Vor diesem Hintergrund ist mir völlig unverständlich, dass die Landesregierung diese verdienstvolle Arbeit dadurch „belohnt“, dass sie für das nächste Jahr den Geldhahn vollständig zudrehen will.

(Beifall bei CDU und FDP)

Ich setze große Hoffnung auf die Mitglieder des Sozialausschusses, die sich fraktionsübergreifend für die Fortführung dieser verdienstvollen und wichtigen Arbeit ausgesprochen haben.

(Beifall im ganzen Haus)

Das Wort hat der Herr Abgeordnete Dr. Garg.

Frau Präsidentin! Liebe Kolleginnen! Liebe Kollegen! Sehr verehrte Frau Ministerin, auch ich möchte Ihnen zunächst einmal im Namen meiner Fraktion für diesen sehr gelungenen Bericht danken, insbesondere weil der Bericht ehrlich ist und viele Aufschlüsse gibt. Ich muss zugeben: Dass er so schonungslos offen legt, wie das

teilweise der Fall ist, hätte ich gar nicht vermutet. Herzlichen Dank dafür!

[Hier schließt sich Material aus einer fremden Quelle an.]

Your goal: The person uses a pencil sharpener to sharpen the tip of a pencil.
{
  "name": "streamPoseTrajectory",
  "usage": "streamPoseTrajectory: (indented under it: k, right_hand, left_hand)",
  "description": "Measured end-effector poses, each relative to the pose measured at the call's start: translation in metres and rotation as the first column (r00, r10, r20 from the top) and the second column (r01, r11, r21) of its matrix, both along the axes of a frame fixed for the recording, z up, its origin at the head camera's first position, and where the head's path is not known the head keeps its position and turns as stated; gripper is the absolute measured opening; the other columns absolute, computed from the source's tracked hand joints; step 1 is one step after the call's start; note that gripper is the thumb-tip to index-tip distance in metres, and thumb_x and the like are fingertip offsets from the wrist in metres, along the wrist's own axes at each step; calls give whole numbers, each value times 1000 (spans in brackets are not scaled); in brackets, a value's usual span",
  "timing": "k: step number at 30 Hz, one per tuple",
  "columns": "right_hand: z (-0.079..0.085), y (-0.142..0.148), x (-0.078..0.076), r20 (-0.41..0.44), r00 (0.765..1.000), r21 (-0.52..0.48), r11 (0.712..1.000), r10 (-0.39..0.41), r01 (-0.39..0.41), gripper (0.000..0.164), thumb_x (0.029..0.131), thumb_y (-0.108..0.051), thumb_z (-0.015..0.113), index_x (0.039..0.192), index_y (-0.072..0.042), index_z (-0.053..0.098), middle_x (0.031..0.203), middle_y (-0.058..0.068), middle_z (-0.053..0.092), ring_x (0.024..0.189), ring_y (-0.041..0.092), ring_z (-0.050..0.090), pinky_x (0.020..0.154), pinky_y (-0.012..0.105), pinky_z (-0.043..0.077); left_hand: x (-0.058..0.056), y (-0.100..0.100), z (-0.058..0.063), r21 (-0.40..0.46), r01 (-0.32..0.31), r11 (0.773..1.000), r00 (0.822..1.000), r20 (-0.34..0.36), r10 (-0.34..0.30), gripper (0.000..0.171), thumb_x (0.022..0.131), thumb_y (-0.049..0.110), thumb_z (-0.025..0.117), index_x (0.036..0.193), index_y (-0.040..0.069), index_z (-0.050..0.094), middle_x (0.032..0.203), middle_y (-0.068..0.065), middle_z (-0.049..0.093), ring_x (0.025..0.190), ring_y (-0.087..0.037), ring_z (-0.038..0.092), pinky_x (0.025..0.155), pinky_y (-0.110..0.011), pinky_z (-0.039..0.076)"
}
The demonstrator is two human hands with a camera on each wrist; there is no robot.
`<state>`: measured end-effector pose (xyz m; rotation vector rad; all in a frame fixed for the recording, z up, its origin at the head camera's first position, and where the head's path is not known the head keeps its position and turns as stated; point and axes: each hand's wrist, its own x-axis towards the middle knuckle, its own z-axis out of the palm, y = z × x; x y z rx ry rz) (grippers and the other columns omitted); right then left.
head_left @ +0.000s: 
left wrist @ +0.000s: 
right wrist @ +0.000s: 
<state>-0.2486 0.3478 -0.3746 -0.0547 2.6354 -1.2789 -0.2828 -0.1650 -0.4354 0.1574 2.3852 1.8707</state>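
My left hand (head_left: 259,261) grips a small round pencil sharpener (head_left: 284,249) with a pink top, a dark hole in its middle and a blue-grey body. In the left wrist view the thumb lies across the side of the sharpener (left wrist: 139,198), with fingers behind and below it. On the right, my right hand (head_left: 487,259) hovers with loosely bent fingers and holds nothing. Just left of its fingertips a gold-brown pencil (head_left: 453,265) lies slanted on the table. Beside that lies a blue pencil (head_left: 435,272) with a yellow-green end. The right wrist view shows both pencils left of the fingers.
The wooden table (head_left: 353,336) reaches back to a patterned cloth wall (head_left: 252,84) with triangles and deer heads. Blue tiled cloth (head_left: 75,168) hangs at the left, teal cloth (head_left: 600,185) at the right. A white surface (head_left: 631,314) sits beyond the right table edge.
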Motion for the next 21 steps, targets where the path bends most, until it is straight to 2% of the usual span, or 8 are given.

Der Bericht der Landesregierung zeigt, dass das Problem der sexuellen Gewalt gegen Mädchen und Frauen mit Behinderungen nach wie vor nicht adäquat gelöst ist. Dieses Thema stellt immer noch ein Tabu im Tabuthema der sexuellen Gewalt gegen Mädchen und Frauen generell dar, obwohl sich die gesellschaftliche Diskriminierung behinderter Frauen hier von der krassesten Seite zeigt.